Domestic team information
- 1987–1991: Minor Counties
- 1984: Glamorgan
- 1982–1991: Suffolk

Career statistics
| Competition | First-class | List A |
| Matches | 2 | 20 |
| Runs scored | 3 | 65 |
| Batting average | – | 13.00 |
| 100s/50s | –/– | –/– |
| Top score | 3* | 14 |
| Balls bowled | 191 | 1,110 |
| Wickets | 2 | 17 |
| Bowling average | 46.00 | 44.41 |
| 5 wickets in innings | – | – |
| 10 wickets in match | – | – |
| Best bowling | 2/65 | 3/44 |
| Catches/stumpings | 1/– | 1/– |
- Source: Cricinfo, 28 July 2011

= Russell Green (cricketer) =

English cricketer

Russell Christopher Green (born 30 July 1959) is a former English cricketer. Green was a right-handed batsman who bowled right-arm fast-medium. He was born in St Albans, Hertfordshire.

Green made his debut for Suffolk against Cambridgeshire in the 1982 Minor Counties Championship. He played Minor counties as a regular member of the Suffolk side, as well as making his List A debut against Derbyshire in the 1983 NatWest Trophy. After success in his early years with Suffolk, Russell was signed by Glamorgan in 1984, making two first-class appearances against Worcestershire and Cambridge University, as well as two List A appearances against Middlesex in the 1984 Benson & Hedges Cup and Worcestershire in the 1984 John Player Special League. His brief time with Glamorgan was without success and he subsequently returned to Suffolk.

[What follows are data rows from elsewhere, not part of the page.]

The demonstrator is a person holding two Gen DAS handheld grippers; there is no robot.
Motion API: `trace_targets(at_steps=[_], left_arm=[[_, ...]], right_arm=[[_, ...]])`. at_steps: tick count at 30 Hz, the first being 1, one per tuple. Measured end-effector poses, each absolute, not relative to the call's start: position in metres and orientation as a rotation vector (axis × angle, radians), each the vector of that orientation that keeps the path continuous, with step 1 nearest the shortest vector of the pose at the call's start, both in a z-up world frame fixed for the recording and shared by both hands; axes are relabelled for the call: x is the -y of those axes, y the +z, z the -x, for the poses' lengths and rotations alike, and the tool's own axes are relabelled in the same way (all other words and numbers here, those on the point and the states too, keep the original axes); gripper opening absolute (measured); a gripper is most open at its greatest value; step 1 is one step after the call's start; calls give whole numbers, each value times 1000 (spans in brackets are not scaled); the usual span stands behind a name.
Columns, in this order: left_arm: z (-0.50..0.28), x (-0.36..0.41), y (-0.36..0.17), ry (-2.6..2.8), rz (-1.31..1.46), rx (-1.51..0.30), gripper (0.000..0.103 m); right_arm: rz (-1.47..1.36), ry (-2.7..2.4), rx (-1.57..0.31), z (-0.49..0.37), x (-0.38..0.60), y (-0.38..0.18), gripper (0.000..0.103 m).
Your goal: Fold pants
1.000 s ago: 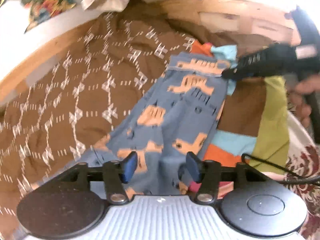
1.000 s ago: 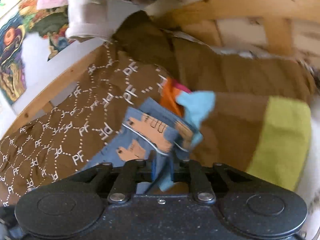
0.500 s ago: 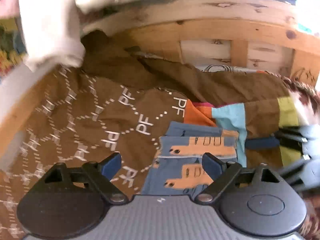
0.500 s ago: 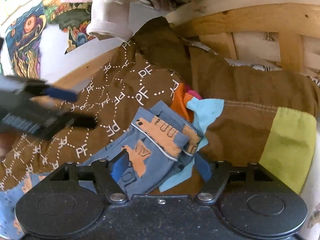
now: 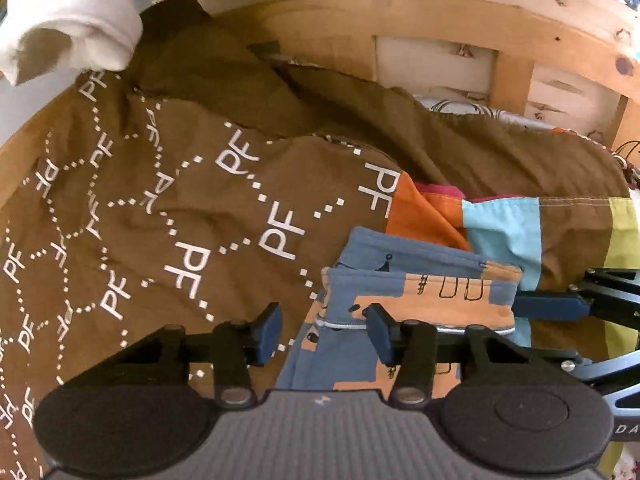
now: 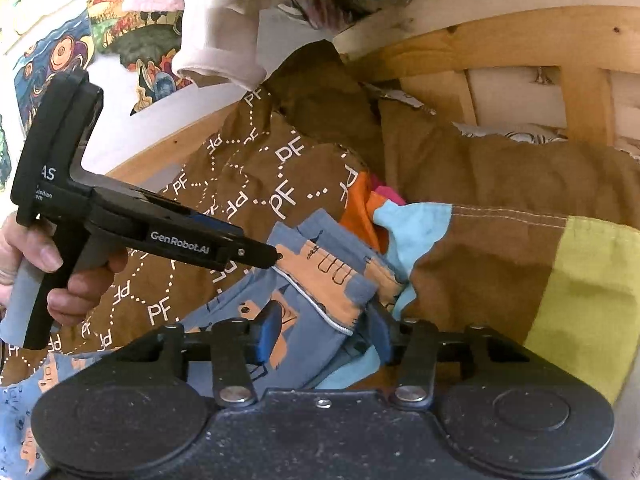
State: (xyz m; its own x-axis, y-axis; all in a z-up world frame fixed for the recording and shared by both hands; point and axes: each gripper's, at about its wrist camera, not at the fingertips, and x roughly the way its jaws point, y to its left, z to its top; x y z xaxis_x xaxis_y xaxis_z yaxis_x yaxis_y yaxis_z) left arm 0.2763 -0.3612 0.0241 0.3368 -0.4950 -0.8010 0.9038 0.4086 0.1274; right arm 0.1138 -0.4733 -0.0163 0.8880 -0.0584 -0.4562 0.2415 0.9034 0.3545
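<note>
Blue pants with orange prints (image 5: 420, 300) lie on a brown bedcover, their folded end toward the headboard. My left gripper (image 5: 324, 334) hovers over the left edge of that end. Its jaws are closing, one pad over the pants (image 6: 320, 276) and the other over the cover, neither pressing. My right gripper (image 6: 323, 334) straddles the right corner of the same end, jaws closing with bunched cloth between the pads, not squeezed. Seen from the left wrist, the right gripper (image 5: 532, 304) comes in level from the right. Seen from the right wrist, the left gripper (image 6: 272, 258) touches the far corner.
The brown cover with white "PF" print (image 5: 192, 216) has orange, light blue and yellow-green patches (image 6: 584, 300). A wooden slatted headboard (image 5: 512, 76) stands close behind. White clothes (image 5: 80, 36) hang at the upper left. A hand (image 6: 60, 276) holds the left gripper's handle.
The left gripper travelled up along the pants to their folded end. Both sets of jaws spread wide and have narrowed again. The right gripper let go of the pinched cloth.
</note>
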Motion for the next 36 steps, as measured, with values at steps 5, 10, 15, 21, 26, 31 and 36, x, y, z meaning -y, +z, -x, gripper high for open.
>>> trace_targets(at_steps=[5,10,15,21,26,31,36], left_arm=[[-274,375,18,-963,-668,-790,31],[-260,381,19,-945,-745,-739,16],[-258,381,22,-925,-725,-737,10],[-249,372,33,-919,-681,-675,8],[-242,383,45,-937,-697,-581,8],[-236,402,34,-921,-777,-567,8],[-239,401,27,-905,-760,-584,21]], right_arm=[[-449,-178,-454,-118,479,-18,39],[-469,-182,-456,-117,481,-19,34],[-472,-190,-460,-117,482,-19,25],[-480,-198,-445,-112,483,-18,10],[-453,-222,-400,-106,479,-13,8],[-459,-271,-422,-108,484,-16,7],[-433,-292,-430,-109,482,-17,7]])
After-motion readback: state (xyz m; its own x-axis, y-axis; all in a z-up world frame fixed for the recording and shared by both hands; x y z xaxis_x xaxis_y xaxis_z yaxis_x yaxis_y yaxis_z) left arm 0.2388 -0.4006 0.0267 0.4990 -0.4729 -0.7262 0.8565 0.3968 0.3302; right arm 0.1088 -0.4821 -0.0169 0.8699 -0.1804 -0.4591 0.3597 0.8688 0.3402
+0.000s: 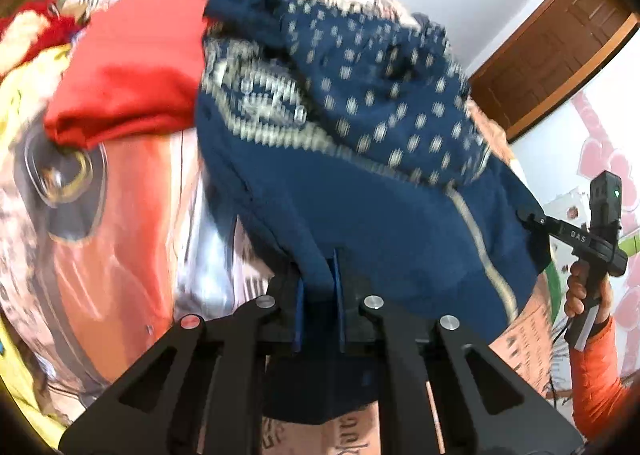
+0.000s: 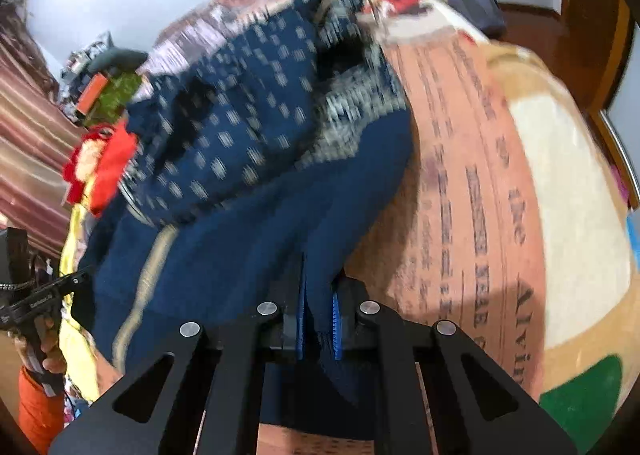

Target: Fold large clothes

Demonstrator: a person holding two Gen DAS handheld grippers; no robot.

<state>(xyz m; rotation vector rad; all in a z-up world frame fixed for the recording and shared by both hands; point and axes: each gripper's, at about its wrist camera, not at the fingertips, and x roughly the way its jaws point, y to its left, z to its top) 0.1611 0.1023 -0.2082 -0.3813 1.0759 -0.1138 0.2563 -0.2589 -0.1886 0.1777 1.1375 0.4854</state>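
Your left gripper [image 1: 319, 279] and right gripper [image 2: 319, 295] each pinch the blue sweater's [image 1: 360, 127] bottom edge. Bare bedspread [image 2: 500, 175] lies open on the right

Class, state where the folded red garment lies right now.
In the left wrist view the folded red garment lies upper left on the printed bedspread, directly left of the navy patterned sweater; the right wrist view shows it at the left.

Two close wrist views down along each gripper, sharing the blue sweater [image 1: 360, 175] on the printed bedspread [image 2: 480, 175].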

He continued to play Minor counties cricket for Suffolk until 1991, in the process he made a total of 66 Minor Counties Championship appearances and 11 MCCA Knockout Trophy matches. He also went on to make a further six List A appearances for Suffolk, the last of which came against Worcestershire in the 1990 NatWest Trophy. He made a total of seven List A appearances for the county, taking six wickets at an average of 39.16, with best figures of 3/44. Playing for Suffolk also allowed him to play for the Minor Counties cricket team, who he made his List A debut for against Kent in the 1987 Benson & Hedges Cup. He made nine further List A appearances for the team, the last of which came against Hampshire in the 1991 Benson & Hedges Cup. In his 10 matches for the team, he took 10 wickets at an average of 47.10, with best figures of 3/67.